What you should do: Could you return the whole listing, character for character?

━━━

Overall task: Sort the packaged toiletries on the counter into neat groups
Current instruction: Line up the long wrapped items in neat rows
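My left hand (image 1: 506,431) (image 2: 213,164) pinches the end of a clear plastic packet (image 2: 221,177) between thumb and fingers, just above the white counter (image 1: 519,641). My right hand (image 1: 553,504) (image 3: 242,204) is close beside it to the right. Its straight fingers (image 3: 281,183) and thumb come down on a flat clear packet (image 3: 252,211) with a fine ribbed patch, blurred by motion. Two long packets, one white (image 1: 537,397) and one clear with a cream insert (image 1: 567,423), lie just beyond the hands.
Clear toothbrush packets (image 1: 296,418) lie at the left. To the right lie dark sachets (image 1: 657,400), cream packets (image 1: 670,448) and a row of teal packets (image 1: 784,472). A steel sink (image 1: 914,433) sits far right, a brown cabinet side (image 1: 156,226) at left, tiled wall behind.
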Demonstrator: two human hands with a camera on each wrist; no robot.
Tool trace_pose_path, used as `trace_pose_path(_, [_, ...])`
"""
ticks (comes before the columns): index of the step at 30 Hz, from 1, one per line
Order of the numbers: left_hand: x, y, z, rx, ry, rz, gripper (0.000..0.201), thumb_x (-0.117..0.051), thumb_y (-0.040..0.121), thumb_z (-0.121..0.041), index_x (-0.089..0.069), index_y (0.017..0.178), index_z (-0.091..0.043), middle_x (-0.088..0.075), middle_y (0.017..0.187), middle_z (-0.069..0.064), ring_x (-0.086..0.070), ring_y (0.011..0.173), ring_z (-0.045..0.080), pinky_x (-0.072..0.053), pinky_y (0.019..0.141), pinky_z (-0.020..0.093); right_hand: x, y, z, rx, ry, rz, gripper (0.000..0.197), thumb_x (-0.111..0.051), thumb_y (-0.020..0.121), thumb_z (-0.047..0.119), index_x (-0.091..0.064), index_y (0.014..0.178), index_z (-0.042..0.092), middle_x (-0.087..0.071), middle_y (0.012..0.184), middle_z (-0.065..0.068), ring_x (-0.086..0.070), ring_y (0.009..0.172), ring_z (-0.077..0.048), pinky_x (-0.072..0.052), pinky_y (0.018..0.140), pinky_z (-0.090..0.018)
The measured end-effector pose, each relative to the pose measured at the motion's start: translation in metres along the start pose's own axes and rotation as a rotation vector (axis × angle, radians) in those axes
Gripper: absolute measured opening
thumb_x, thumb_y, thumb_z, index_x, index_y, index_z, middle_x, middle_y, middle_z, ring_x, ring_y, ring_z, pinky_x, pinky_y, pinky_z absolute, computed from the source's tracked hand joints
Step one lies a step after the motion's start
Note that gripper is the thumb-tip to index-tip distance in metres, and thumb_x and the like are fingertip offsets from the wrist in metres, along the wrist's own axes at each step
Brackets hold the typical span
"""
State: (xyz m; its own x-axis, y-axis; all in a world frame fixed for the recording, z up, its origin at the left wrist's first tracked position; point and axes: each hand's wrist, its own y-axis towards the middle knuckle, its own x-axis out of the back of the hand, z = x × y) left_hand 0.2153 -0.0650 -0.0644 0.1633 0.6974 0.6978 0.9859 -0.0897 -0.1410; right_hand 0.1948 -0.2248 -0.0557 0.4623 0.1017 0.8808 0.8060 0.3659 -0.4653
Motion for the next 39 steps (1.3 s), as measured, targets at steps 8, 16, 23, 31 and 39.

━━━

Answer section:
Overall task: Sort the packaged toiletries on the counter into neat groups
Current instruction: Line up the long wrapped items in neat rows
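My left hand (image 1: 506,431) (image 2: 213,164) pinches the end of a clear plastic packet (image 2: 221,177) between thumb and fingers, just above the white counter (image 1: 519,641). My right hand (image 1: 553,504) (image 3: 242,204) is close beside it to the right. Its straight fingers (image 3: 281,183) and thumb come down on a flat clear packet (image 3: 252,211) with a fine ribbed patch, blurred by motion. Two long packets, one white (image 1: 537,397) and one clear with a cream insert (image 1: 567,423), lie just beyond the hands.
Clear toothbrush packets (image 1: 296,418) lie at the left. To the right lie dark sachets (image 1: 657,400), cream packets (image 1: 670,448) and a row of teal packets (image 1: 784,472). A steel sink (image 1: 914,433) sits far right, a brown cabinet side (image 1: 156,226) at left, tiled wall behind.
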Demonstrator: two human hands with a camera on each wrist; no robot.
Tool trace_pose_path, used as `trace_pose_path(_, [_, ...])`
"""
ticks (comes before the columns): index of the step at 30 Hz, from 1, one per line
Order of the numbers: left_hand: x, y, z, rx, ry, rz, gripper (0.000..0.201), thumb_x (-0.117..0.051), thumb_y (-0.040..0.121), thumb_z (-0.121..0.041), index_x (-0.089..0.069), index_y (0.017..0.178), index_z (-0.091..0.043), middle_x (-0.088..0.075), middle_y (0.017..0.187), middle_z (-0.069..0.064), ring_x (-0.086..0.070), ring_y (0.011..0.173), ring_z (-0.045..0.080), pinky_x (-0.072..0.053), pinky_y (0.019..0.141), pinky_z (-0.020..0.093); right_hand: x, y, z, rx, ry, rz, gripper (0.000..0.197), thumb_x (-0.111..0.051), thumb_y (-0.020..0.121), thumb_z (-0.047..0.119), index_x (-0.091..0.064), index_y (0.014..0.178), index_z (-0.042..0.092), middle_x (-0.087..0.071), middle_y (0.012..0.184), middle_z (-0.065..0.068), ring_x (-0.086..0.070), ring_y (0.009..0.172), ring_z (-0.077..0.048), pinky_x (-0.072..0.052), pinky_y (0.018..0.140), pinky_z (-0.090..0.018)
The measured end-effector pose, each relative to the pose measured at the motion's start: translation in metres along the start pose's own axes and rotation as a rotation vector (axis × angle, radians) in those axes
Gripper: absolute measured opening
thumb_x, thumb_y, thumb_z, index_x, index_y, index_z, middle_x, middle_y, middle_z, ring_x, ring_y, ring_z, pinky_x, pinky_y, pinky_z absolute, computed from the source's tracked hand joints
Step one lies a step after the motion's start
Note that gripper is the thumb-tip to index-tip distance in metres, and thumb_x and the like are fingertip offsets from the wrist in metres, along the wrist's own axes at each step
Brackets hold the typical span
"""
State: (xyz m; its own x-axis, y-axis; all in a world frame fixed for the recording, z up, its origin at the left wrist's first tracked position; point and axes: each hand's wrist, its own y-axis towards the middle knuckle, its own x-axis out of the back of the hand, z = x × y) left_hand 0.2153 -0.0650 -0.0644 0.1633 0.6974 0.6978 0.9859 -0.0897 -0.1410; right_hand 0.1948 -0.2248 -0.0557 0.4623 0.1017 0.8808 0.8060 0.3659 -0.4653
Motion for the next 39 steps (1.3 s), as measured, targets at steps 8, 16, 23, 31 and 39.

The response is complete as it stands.